The Night is Darkest Before the Dawn: Night on Bald Mountain and Ave Maria
An ancient Russian legend about a demon, Chernobog, who orchestrates a frightening nocturnal revel inspired Mussorgsky to compose Night on Bald Mountain, a tone poem. A pencil sketch by Swiss artist Albert Hurter served as the basis for the monstrous creature atop a mountain. From the cap of Bald Mountain, the Chernobog unfolds his wings and summons the ascent of the underworld. But the sounds of the church bells in the village “disperse the Spirits of Darkness” and cue Ave Maria. The final image shows the sun rising– a symbol of hope.

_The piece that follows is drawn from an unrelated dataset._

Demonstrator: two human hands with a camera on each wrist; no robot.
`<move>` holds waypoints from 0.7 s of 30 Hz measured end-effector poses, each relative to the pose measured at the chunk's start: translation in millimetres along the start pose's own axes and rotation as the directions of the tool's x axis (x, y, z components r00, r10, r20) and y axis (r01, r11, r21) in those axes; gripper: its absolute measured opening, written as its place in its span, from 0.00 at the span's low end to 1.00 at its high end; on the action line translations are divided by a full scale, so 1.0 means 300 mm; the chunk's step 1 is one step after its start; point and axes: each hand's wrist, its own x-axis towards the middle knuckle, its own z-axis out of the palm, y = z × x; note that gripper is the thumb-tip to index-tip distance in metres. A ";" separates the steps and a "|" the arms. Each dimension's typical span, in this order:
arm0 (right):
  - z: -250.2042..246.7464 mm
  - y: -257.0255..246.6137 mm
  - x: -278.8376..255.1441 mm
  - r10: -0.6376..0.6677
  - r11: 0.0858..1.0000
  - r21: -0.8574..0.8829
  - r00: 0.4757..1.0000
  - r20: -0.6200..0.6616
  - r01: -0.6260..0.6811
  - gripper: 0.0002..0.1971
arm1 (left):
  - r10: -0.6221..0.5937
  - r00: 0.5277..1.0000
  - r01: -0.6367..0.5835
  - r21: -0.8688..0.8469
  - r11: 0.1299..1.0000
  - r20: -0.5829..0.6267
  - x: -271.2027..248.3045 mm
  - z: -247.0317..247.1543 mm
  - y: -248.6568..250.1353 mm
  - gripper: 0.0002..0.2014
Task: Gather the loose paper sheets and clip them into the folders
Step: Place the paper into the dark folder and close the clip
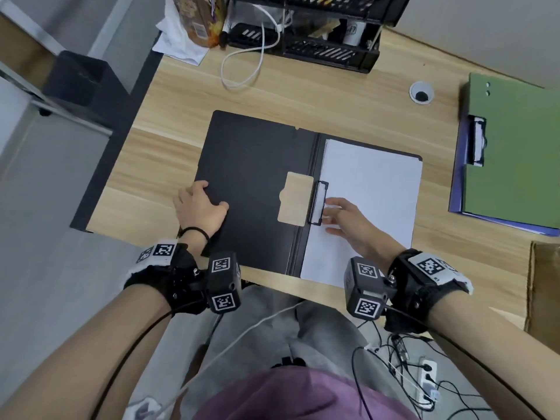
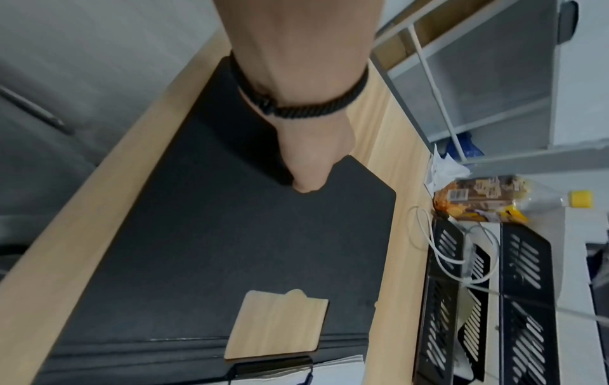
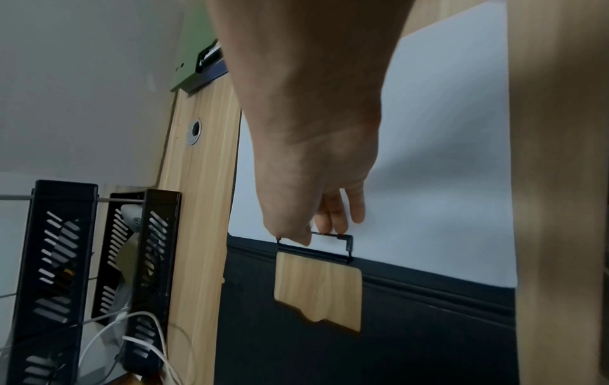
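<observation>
A black folder (image 1: 251, 177) lies open on the wooden desk (image 1: 181, 95). A stack of white paper sheets (image 1: 372, 183) rests on its right half, one edge against the black spring clip (image 1: 318, 203) at the spine. My left hand (image 1: 198, 206) grips the left cover's outer edge, thumb on top; the left wrist view shows the thumb (image 2: 306, 182) pressing the cover (image 2: 230, 247). My right hand (image 1: 342, 216) rests on the paper beside the clip with straight fingers. In the right wrist view its fingertips (image 3: 339, 224) touch the paper (image 3: 445, 156) just above the clip's wire (image 3: 329, 254).
A green folder (image 1: 512, 153) lies on a blue one at the desk's right edge, its clip (image 1: 477, 140) holding paper. A black file tray (image 1: 318, 34), a white cable (image 1: 242, 65) and a snack bag (image 1: 197, 19) stand at the back. A cable grommet (image 1: 421, 92) is beyond the paper.
</observation>
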 end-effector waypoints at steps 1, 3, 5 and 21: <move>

An artistic achievement no doubt for its ingenuity and groundbreaking animation, Fantasia was the first film to use stereophonic sound.
The creators wanted the audience to experience the music as if they were listening to it live. Thus, the theaters able to house the film were few and the costs were high. The original intent was to turn Fantasia into a roadshow that would hold a permanent place in the lives of theater-goers. The idea was to create an experience that audiences would return to year after year. The ambitious nature of the project was too great financially to maintain. There were even talks of using olfactory design in the theater during the film–particularly incense during the Ave Maria. Also, the length of the film was considered problematic, which resulted in a shortened version of the spectacle to be released.
The “failure” of its initial release weighed heavy on Walt Disney but it was short-lived, relatively speaking. Fantasia proved to be a timeless psychedelic masterpiece and one of the most important and daringly bold animated features of all time.